Commentaire du CBIP. Comme mentionné dans la Fiche de transparence “AVC: prévention secondaire”, l’AAS constitue le premier choix en prévention secondaire d’AVC chez les patients ne présentant pas de FA ni de valvulopathie. Les anticoagulants ne sont pas justifiés dans cette situation. On connaissait déjà le rapport bénéfice/risque négatif des antagonistes de la vitamine K, et il ressort de l’étude NAVIGATE-ESUS que c’est désormais également le cas pour le rivaroxaban. Il semble logique que les autres anticoagulants oraux directs (AOD) ne devraient pas non plus être utilisés dans cette indication, à moins qu’à l’avenir il soit démontré que leur rapport bénéfice/risque est positif.
L’étude POINT2, menée auprès d’environ 5.000 patients qui venaient d’avoir un AIT à haut risque (c.-à-d. à haut risque d’AVC) ou un AVC ischémique mineur en dehors du cadre de fibrillation auriculaire, a évalué si l’association de clopidogrel (600 mg le 1er jour, suivi de 75 mg p.j.) + AAS (50 à 325 mg p.j. selon la préférence du médecin traitant) représentait un bénéfice par rapport à l’AAS en monothérapie (50 à 325 mg p.j.). Le traitement médicamenteux était initié dans les 12 heures après l’accident. Après une période de 90 jours, le nombre d’accidents ischémiques majeurs était moins élevé dans le groupe traité par l’association, par rapport au groupe traité par AAS (5% contre 6,5%; NNT = 67; risque relatif de 0,75; IC à 95% 0,59 à 0,95), s’expliquant principalement par une baisse du nombre d’AVC ischémiques. L’incidence d’hémorragies majeures (surtout des hémorragies systémiques extracrâniennes non fatales) était toutefois plus élevée avec l’association qu’avec la monothérapie par AAS (0,9% contre 0,4%; NNH = 200 ; risque relatif de 2,32; IC à 95% 1,10 à 4,87).
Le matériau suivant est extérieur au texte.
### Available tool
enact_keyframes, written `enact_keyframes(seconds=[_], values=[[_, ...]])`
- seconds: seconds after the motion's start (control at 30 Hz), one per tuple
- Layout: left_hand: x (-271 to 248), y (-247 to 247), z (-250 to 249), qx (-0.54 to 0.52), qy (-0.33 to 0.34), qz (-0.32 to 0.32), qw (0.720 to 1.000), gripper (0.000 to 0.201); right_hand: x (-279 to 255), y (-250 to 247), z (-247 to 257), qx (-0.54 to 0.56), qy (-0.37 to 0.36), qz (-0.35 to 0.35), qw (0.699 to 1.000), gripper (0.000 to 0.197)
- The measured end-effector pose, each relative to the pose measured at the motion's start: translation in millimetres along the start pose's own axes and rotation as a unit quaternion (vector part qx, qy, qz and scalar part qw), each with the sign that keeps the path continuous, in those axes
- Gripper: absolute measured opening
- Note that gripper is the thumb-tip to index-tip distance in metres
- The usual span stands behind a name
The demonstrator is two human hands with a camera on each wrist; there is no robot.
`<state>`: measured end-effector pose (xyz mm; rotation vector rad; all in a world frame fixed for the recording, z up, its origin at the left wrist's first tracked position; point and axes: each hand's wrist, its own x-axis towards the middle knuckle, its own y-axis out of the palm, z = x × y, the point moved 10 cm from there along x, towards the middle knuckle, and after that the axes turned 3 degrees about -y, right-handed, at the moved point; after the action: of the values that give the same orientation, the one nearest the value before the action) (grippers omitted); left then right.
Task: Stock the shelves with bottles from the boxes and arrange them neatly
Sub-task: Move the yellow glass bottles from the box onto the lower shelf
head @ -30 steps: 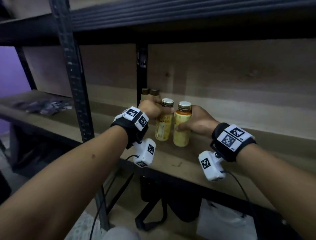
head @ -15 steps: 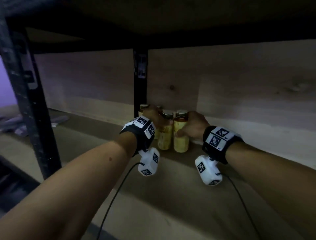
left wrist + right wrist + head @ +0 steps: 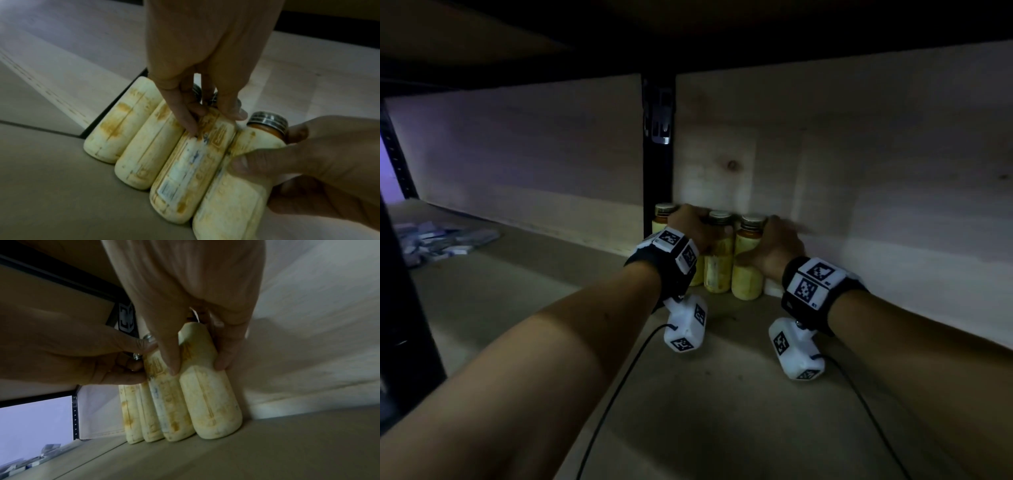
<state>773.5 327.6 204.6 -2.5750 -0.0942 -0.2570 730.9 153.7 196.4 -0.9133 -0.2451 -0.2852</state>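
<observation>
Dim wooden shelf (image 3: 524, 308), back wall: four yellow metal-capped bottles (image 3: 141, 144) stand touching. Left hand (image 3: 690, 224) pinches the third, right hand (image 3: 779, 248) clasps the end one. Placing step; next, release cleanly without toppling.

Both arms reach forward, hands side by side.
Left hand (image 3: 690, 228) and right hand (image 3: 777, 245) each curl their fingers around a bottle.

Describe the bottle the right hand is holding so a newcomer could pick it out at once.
Find the black upright post at the back of the wooden shelf. A row of four yellow bottles runs rightward from its foot along the back wall. The one meant is the rightmost bottle, the end farthest from the post, gripped by the right hand.
</observation>
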Motion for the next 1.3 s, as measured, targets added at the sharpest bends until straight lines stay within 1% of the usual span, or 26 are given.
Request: enact_keyframes(seconds=[0.07,0.13,0.2,0.3,0.37,0.47,0.53,0.6,0.7,0.8,0.87,0.93,1.0,1.1,1.2,1.23,1.3], values=[[-1,1,3,-0.003,-0.012,-0.01,1.0,0.021,-2,1,0,0.022,-0.005,0.003,1.0,0.073],[-4,2,3,0.002,-0.018,-0.022,1.0,0.027,-7,0,0,0.058,-0.015,0.013,0.998,0.07],[-11,1,-3,0.029,-0.012,-0.025,0.999,0.033,-16,-3,-1,0.073,-0.015,0.024,0.997,0.074],[-28,3,-13,0.071,-0.005,0.004,0.997,0.05,-34,-16,7,0.026,-0.02,0.045,0.998,0.076],[-46,-1,-18,0.095,-0.01,0.018,0.995,0.055,-49,-26,20,-0.021,-0.033,0.072,0.997,0.075],[-76,-11,-33,0.173,0.002,0.032,0.984,0.053,-76,-46,42,-0.085,-0.063,0.11,0.988,0.063],[-99,-20,-47,0.199,0.019,0.048,0.979,0.05,-98,-60,57,-0.116,-0.087,0.131,0.981,0.054],[-123,-32,-62,0.223,0.038,0.055,0.973,0.049,-122,-75,69,-0.126,-0.104,0.139,0.977,0.05],[-162,-47,-82,0.246,0.06,0.074,0.965,0.048,-158,-98,81,-0.145,-0.116,0.147,0.971,0.052],[-204,-58,-101,0.27,0.089,0.091,0.954,0.042,-196,-113,89,-0.197,-0.133,0.17,0.956,0.058],[-236,-58,-109,0.277,0.1,0.116,0.948,0.039,-220,-122,88,-0.212,-0.127,0.18,0.952,0.055],[-270,-52,-113,0.273,0.106,0.148,0.944,0.035,-248,-127,78,-0.233,-0.102,0.197,0.947,0.047],[-307,-41,-109,0.276,0.108,0.192,0.935,0.03,-280,-125,65,-0.231,-0.082,0.235,0.941,0.035],[-364,-11,-89,0.288,0.102,0.279,0.91,0.021,-333,-116,44,-0.192,-0.059,0.301,0.932,0.018],[-418,27,-56,0.3,0.094,0.358,0.879,0.02,-385,-105,20,-0.188,-0.039,0.347,0.918,0.011],[-434,40,-44,0.303,0.093,0.379,0.87,0.022,-399,-101,14,-0.195,-0.044,0.349,0.916,0.009],[-464,66,-19,0.307,0.091,0.414,0.852,0.027,-418,-101,7,-0.208,-0.063,0.314,0.924,0.008]])
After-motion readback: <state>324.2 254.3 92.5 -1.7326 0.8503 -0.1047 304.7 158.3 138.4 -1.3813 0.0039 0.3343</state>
L’étude a été interrompue prématurément parce que la valeur seuil prédéfinie pour arrêter l’étude (nombre d’hémorragies majeures) avait été dépassée.
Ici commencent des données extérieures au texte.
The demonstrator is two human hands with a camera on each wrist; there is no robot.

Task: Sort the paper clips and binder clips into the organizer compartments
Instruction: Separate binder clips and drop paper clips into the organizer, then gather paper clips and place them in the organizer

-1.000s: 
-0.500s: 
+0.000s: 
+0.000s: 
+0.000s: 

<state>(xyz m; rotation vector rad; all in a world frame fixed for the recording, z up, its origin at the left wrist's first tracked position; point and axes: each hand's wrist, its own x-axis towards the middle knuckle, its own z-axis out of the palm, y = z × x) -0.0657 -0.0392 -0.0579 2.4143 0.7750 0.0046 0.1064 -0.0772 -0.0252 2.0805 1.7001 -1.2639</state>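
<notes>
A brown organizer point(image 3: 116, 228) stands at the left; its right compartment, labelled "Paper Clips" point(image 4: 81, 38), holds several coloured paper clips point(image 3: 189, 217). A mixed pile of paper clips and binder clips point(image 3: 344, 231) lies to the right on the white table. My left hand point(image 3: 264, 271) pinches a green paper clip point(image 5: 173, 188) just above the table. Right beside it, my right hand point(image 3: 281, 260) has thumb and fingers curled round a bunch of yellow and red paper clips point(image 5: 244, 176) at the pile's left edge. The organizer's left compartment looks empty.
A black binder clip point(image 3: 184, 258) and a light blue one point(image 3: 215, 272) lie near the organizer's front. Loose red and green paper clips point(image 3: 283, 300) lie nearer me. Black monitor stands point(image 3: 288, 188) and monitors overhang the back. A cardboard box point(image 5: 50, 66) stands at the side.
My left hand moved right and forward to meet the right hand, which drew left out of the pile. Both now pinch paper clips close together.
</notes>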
Le bénéfice de l’association en termes de diminution du nombre d’accidents ischémiques se manifestait dans les 30 premiers jours du traitement, alors que le risque d’hémorragies majeures avait augmenté dès le jour 8 jusqu’au jour 90. D’après les auteurs de l’éditorial s’y rapportant3 , l’association de clopidogrel + AAS pourrait donc être envisagée, chez les patients répondant aux critères d’inclusion de l’étude POINT, pendant les trois premières semaines après l’accident, en passant ensuite à une monothérapie par AAS. Dans l’étude POINT, il s’agissait toutefois d’une population sélectionnée (excluant notamment les patients atteints de FA, d’une athérosclérose intracrânienne sévère ou d’une maladie de l'artère carotide sévère, ainsi que les patients présentant un risque accru d’hémorragies), ayant subi un suivi rigoureux et présentant une bonne observance thérapeutique.
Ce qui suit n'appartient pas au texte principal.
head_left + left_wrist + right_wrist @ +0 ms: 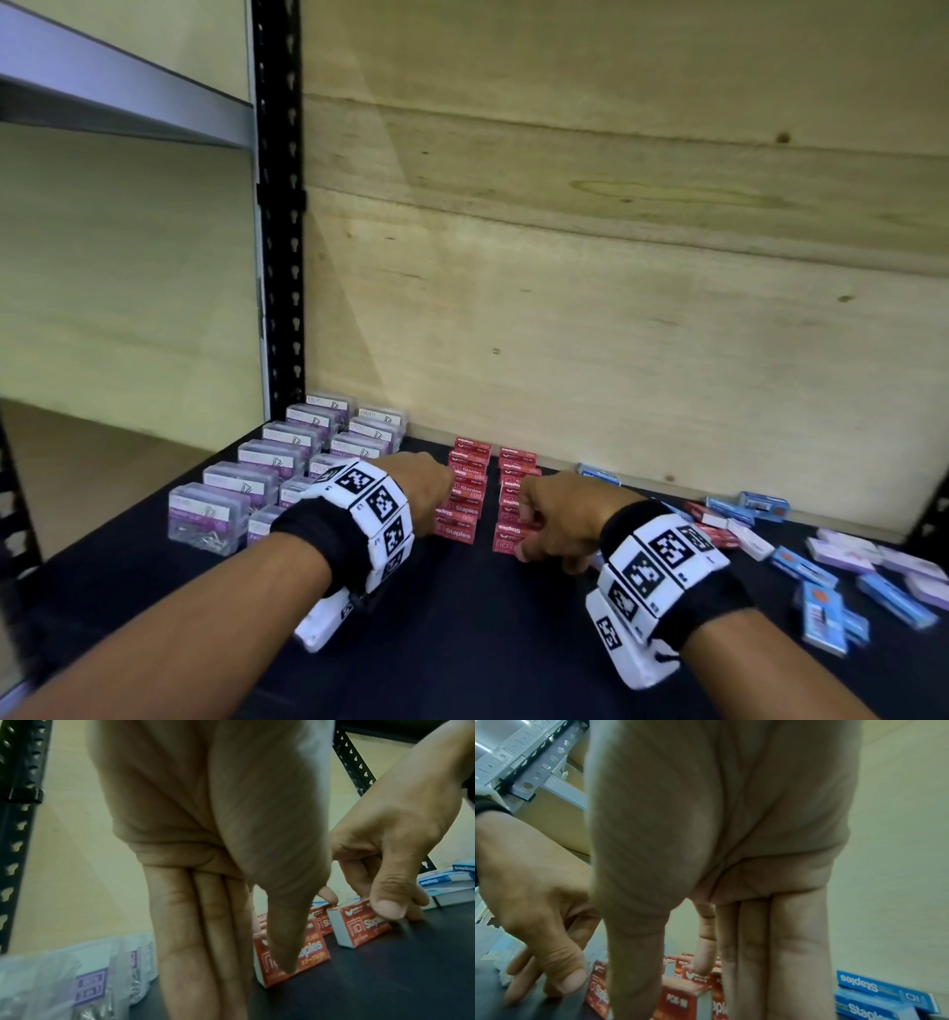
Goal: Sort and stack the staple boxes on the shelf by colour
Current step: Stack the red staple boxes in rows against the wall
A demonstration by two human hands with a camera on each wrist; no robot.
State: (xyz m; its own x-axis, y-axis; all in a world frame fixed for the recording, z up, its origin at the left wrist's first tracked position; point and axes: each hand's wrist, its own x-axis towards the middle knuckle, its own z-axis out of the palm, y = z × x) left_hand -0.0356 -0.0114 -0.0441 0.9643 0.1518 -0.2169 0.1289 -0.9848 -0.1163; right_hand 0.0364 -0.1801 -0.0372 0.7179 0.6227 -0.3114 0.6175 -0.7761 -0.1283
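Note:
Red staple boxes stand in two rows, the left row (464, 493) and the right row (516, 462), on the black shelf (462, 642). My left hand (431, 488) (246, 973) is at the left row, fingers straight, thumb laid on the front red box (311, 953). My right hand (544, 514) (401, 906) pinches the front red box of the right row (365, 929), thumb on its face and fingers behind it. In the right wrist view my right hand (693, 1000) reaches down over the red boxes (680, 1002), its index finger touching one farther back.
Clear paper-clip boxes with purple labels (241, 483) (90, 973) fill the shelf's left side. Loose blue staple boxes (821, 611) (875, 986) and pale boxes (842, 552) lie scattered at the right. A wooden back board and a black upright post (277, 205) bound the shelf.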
Commentaire du CBIP. Comme mentionné dans la Fiche de transparence “AVC: prévention secondaire”, l’AAS constitue le premier choix en prévention secondaire d’AVC chez les patients ne présentant pas de FA ni de valvulopathie. La plus-value de l’association de clopidogrel + AAS n’est pas encore suffisamment prouvé pour l’instant. La suggestion dans l’éditorial d’utiliser l’association pendant les trois premières semaines puis d’enchaîner sur une monothérapie par AAS, mérite une évaluation plus approfondie mais ne peut pas encore être admise sur la base de cette étude.